BRAKER2 can also combine RNA-Seq and protein homology information.
[1] Hoff, K. J., Lange, S., Lomsadze, A., Borodovsky, M., and Stanke, M. (2015). BRAKER1: unsupervised RNA-Seq-based genome annotation with GeneMark-et and AUGUSTUS. Bioinformatics, 32(5):767-769.
[2] Lomsadze, A., Burns, P. D., and Borodovsky, M. (2014). Integration of mapped RNA-Seq reads into automatic training of eukaryotic gene finding algorithm. Nucleic Acids Research, 42(15):e119-e119.
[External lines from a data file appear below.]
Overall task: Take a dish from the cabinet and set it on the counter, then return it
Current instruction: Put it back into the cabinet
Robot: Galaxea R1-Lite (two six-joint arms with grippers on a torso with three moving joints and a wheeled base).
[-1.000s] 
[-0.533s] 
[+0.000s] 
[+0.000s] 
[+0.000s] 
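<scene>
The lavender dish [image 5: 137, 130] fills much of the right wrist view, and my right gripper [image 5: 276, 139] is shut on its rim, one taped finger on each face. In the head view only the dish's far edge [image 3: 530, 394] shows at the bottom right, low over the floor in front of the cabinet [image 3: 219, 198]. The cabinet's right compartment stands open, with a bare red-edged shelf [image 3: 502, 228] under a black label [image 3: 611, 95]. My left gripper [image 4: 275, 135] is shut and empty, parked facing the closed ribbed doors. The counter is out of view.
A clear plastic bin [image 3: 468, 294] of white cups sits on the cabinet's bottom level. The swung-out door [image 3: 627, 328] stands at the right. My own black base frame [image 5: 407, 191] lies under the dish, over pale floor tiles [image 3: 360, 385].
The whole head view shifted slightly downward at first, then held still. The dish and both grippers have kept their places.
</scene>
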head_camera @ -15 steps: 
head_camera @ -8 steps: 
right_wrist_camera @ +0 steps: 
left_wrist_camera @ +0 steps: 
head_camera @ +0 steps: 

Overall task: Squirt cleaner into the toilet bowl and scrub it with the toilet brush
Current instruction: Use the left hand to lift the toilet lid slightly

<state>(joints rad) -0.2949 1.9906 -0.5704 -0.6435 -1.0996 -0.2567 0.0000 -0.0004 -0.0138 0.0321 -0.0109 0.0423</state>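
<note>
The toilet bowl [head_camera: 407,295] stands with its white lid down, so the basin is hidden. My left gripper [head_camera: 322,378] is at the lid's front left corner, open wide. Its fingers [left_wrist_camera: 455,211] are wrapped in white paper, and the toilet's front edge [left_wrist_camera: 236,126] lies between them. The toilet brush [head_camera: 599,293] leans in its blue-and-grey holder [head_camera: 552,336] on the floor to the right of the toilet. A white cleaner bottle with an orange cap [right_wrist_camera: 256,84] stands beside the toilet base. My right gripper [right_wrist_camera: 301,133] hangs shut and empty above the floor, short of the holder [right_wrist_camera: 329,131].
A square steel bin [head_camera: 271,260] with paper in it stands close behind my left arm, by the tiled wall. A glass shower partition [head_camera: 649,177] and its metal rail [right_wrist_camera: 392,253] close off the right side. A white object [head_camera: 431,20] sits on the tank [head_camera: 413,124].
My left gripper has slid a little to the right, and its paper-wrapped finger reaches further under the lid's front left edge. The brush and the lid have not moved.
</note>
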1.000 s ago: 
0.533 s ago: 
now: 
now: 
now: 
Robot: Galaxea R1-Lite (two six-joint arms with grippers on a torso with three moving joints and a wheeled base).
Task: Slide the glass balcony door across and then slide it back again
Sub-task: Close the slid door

[3] Stanke, M., Diekhans, M., Baertsch, R., and Haussler, D. (2008). Using native and syntenically mapped cDNA alignments to improve de novo gene finding. Bioinformatics, 24(5):637-644.
[4] Lomsadze, A., Ter-Hovhannisyan, V., Chernoff, Y.O. and Borodovsky, M. (2005). Gene identification in novel eukaryotic genomes by self-training algorithm. Nucleic Acids Research, 33(20):6494-6506.
[5] Ter-Hovhannisyan, V., Lomsadze, A., Chernoff, Y.O. and Borodovsky, M. (2008). Gene prediction in novel fungal genomes using an ab initio algorithm with unsupervised training. Genome Research, pages gr-081612.